From 1baaacccd5e1349f12c32f57e4a5e7098525415c Mon Sep 17 00:00:00 2001
From: =?UTF-8?q?Tim=20R=C3=BChsen?= <tim.ruehsen@gmx.de>
Date: Fri, 23 Sep 2016 11:12:52 +0200
Subject: [PATCH] Fix libidn/libidn2 code path of psl_str_to_utf8lower()

* fixing memory leaks
* proper handling of unterminated results of u8_tolower()
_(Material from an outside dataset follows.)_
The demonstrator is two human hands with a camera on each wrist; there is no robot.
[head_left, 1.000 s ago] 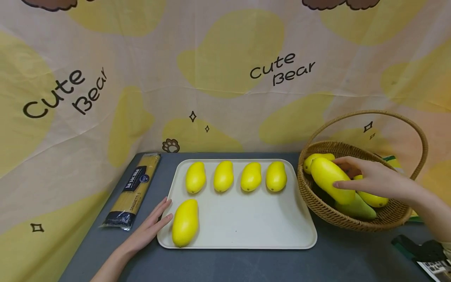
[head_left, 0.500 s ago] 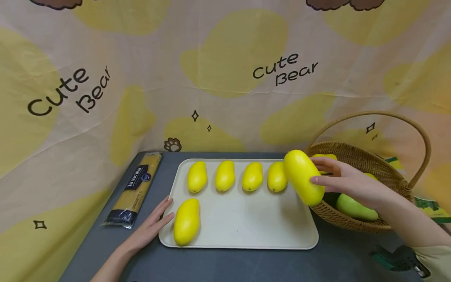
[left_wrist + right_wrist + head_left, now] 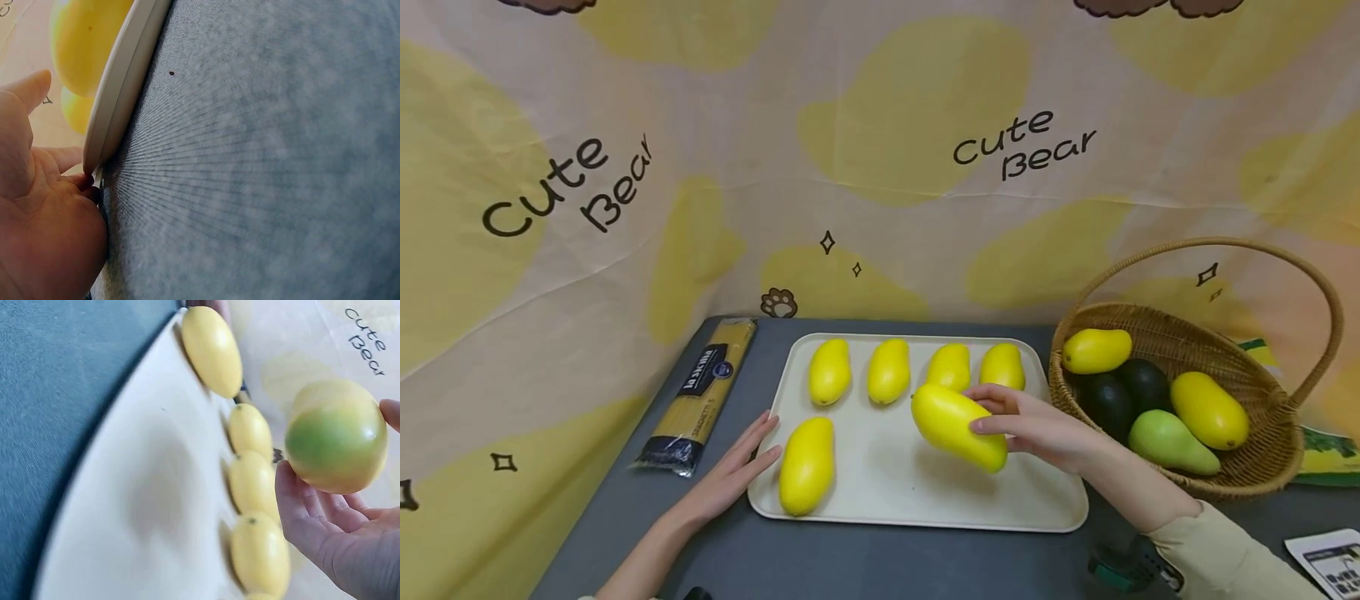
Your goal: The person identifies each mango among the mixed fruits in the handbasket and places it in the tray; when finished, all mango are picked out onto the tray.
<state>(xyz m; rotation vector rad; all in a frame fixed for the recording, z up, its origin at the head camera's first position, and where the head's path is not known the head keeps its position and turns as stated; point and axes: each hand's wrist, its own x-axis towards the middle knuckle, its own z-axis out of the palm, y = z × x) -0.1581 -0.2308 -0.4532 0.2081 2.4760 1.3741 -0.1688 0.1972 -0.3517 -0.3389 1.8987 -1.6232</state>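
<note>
Over the middle of a white tray (image 3: pixel 880 492), my right hand (image 3: pixel 1048 433) holds a yellow mango (image 3: pixel 951 423), thumb on the near side and fingers behind. The right wrist view looks at this mango's greenish end (image 3: pixel 331 437), with the mango's shadow falling on the tray below. My left hand (image 3: pixel 730 475) rests at the tray's left edge with its fingers extended; the left wrist view has fingertips right at the rim (image 3: pixel 115 94). Several mangoes (image 3: pixel 889 372) stand in a row along the tray's back. Another mango (image 3: pixel 807 467) lies at its front left.
A wicker basket (image 3: pixel 1273 454) at the right contains two mangoes (image 3: pixel 1210 410), a green pear (image 3: pixel 1172 442) and dark avocados (image 3: pixel 1105 404). Its tall handle (image 3: pixel 1333 333) arches above. A spaghetti pack (image 3: pixel 703 400) lies left of the tray. A printed card (image 3: pixel 1330 562) is at front right.
My right hand has lifted the mango out of the basket and carried it left over the tray. The left hand stays at the tray's edge.
</note>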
* second call to iconv() ensures flush of internal memory
* check more code paths of psl_str_to_utf8lower() via
  tests/test-registrable-domain.c
---
 src/psl.c                       | 50 ++++++++++++++++++++------------
 tests/test-registrable-domain.c | 51 +++++++++++++++++++++++++++++++--
 2 files changed, 79 insertions(+), 22 deletions(-)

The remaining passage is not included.